Additions to the Command Line API

  • Information about the program can now be printed via the argument -v or --version.
  • Data characteristics do now include the number of ordinal attributes when printed on the console or written to a file via the command line argument --print-data-characteristics or --store-data-characteristics.

Bugfixes

  • An issue has been fixed that caused the number of numerical and nominal features to be swapped when using the command line arguments --print-data-characteristics or --store-data-characteristics.
  • The correct directory is now used for loading and saving parameter settings when using the command line arguments --parameter-dir and --store-parameters.

API Changes

  • The option num_threads of the parameters --parallel-rule-refinement, --parallel-statistic-update and --parallel-prediction has been renamed to num_preferred_threads.

Quality-of-Life Improvements

  • The documentation has been updated to a more modern theme supporting light and dark theme variants.
  • A build option that allows disabling multi-threading support via OpenMP at compile-time has been added.
  • The groundwork for GPU support was laid. It can be disabled at compile-time via a build option.
  • Added support for unit testing the project's C++ code.

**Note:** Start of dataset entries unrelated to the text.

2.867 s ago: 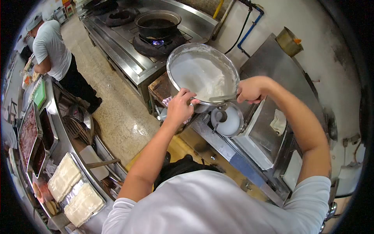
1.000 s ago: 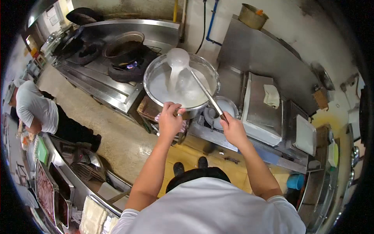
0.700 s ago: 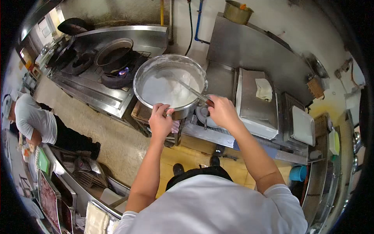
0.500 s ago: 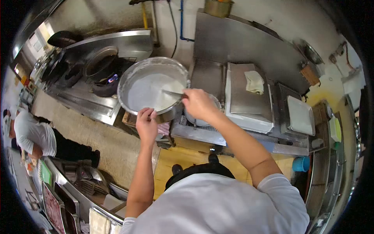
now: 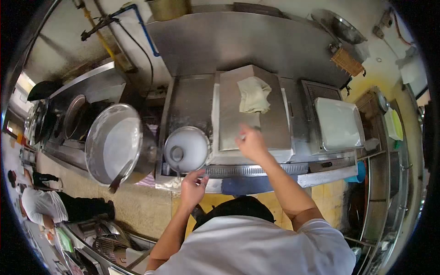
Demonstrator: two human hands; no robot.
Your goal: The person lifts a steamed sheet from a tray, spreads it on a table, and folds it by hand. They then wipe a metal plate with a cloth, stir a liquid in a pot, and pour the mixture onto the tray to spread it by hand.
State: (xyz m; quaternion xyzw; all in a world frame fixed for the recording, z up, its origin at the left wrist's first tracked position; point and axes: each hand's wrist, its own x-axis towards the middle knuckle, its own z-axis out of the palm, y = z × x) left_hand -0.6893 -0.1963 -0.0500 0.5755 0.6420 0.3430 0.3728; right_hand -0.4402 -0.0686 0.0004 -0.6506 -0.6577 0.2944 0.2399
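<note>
Away from ladle (image 5: 118, 178) now: right hand (image 5: 253, 144)

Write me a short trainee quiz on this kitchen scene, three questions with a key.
1. True or false: the folded cloth lies on the flat metal panel.
2. Which of the person's hands is nearer the small bowl? A) left B) right
3. Fill in: in the picture, the large bowl stands to the ____ of the small bowl.

Key:
1. True.
2. A, the left hand.
3. left
</note>
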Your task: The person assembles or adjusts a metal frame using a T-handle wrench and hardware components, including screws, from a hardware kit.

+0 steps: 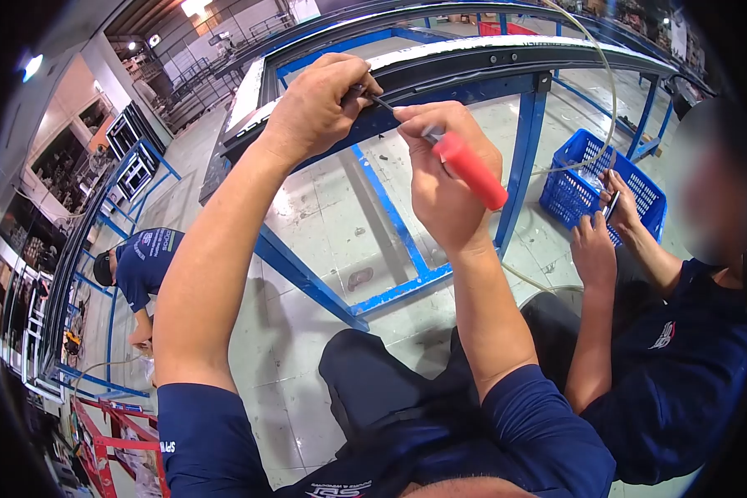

Compilation of the tests can be disabled via a build option.
  • The Python code is now checked for common issues by applying pylint via continuous integration.
  • The Makefile has been replaced with wrapper scripts triggering a SCons build.
  • Development versions of wheel packages are now regularly built via continuous integration, uploaded as artifacts, and published on Test-PyPI.
  • Continuous integration is now used to maintain separate branches for major, feature, and bugfix releases and keep them up-to-date.
  • The runtime of continuous integration jobs has been optimized by running individual steps only if necessary, caching files across subsequent runs, and making use of parallelization.
  • When tests are run via continuous integration, a summary of the test results is now added to merge requests and Github workflows.
  • Markdown files are now used for writing the documentation.
  • A consistent style is now enforced for Markdown files by applying the tool mdformat via continuous integration.
  • C++ 17 or newer is now required for compiling the project.